- hmac initialization-vector gcm aes-gcm
- Updated Tue, 14 Jun 2022 11:47:49 GMT

We all know that applications of crypto primitives like to not think about the management of nonces, and initialization vectors and often prefer to just set them to random values. This sometimes leads to problems, when then IV is too short.

For example, in AES-GCM, the variable part of the IV is only 64 bits. If for each message we choose the IV randomly, we will start getting collisions after a $2^{32}$ messages; which is very insecure depending on the protocol.

Now a hacky way to roll our own crypto would be the following:

First of all, we will stop using the normal IV part of the AES-GCM construction. Instead, *for each message*, we will mangle the key like this:

$$ K' = \text{KDF}(K || \text{nonce}) $$

where $K$ is the original key, $K'$ is the new key, and $\text{nonce}$ is a nonce that is long (say 256 bits) and randomly generated for each encryption; $\text{KDF}$ is assumed to be a properly domain-separated PRF that returns a new 256-bit value.

Now we encrypt our message using AES256-GCM with the new key. As mentioned, we set the IV to some kind of constant value. We transmit $\text{nonce}$ along with the ciphertext.

I would expect that, because collisions are possible in $K'$, this construction has only $\text{len}(K') = 128$ bits of security. However, I find it hard to reason about its security. The main question:

**Could this scheme be used as an alternative for AES128-GCM, but with randomized nonces** (similar to XSalsa20Poly1305)**?**

I mean hypothetically! I would not actually such a construction like that. I don't think that would make any sense.

**Edit:** As Poncho shows, this scheme is obviously not nonce-misuse resistant. I badly worded the question. I updated it.

Well, supposing everything is properly domain separated, nonces are always generated randomly for encryption queries, and your KDF behaves like a perfectly random function, the first step is to bound the probability of a nonce repeat. A birthday bound tells us that this happens with probability at most $$ q^2/2^{256}\,, $$ where $q$ is the number of encryption/decryption queries. So let's rule this case out, and move to the case where this never happens.

Next is the event of key collisions. Again, a simple birthday bound gives us a probability of at most $$ q^2/2^{256} $$ that there are repeated derived keys.
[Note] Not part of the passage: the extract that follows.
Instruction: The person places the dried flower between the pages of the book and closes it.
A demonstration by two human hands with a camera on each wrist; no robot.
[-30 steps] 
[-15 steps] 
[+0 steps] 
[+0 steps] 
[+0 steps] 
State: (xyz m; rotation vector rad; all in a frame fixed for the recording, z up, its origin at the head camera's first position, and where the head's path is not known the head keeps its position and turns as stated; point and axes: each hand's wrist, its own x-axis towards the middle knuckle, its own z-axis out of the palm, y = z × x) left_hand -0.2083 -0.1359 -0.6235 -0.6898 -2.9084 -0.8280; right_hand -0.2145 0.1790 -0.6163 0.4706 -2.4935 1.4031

Now what we have here is, in fact, an instance of multi-user GCM where the same nonce is always used. That is, you have up to $q$ independent instances of GCM, and to break the scheme it suffices to break *any* one of these instances. (Strictly speaking, the multi-user setting gives you more freedom in choosing how many queries per user you can use, whereas here you're limited to 1 (encryption) query per user.)

The multi-user security of GCM was conveniently analyzed by Hoang, Tessaro, and Thiruvengadam in the ideal cipher model, which tells us in Theorem 3.1 $$ \begin{align*} \mathbf{Adv}_{\mathtt{CAU}[H,E]}^{\text{mu-ae}} \le &\frac{d(p+q) + n(q + \sigma + p)}{2^k} + \frac{\sigma(2B + cn + 3)}{2^n} \\& + \frac{2q+1}{2^{2n}} + \frac{\sigma(\sigma + ncd) + 2pq}{2^{k+n}}\,. \end{align*} $$ Here we can set $n = 128$, $k = 256$, $d = q$ ($d$ is the number of nonce repetitions across users; since the nonce is fixed, this is equal to the number of queries), $c$ is a bound on the differential probability of $H$ (for GHASH, it can be set to $B/2^n$), $B$ is the maximum message size in blocks, $\sigma$ is the total number of blocks across queries (which can be bounded by $qB$), and $p \le 2^{n-2}$ is the number of offline AES evaluations (i.e., bruteforce of the key).

So, roughly speaking, as long as your messages are sufficiently short (to keep the $O\left(\frac{qB^2}{2^{128}}\right)$ term down), and the total number of queries remains well below $2^{128}$ (to keep the terms $2q^2/2^{256}$ and $O\left(\frac{q^2 + pq}{2^{256}}\right)$ down), as you suggested, this scheme should remain secure.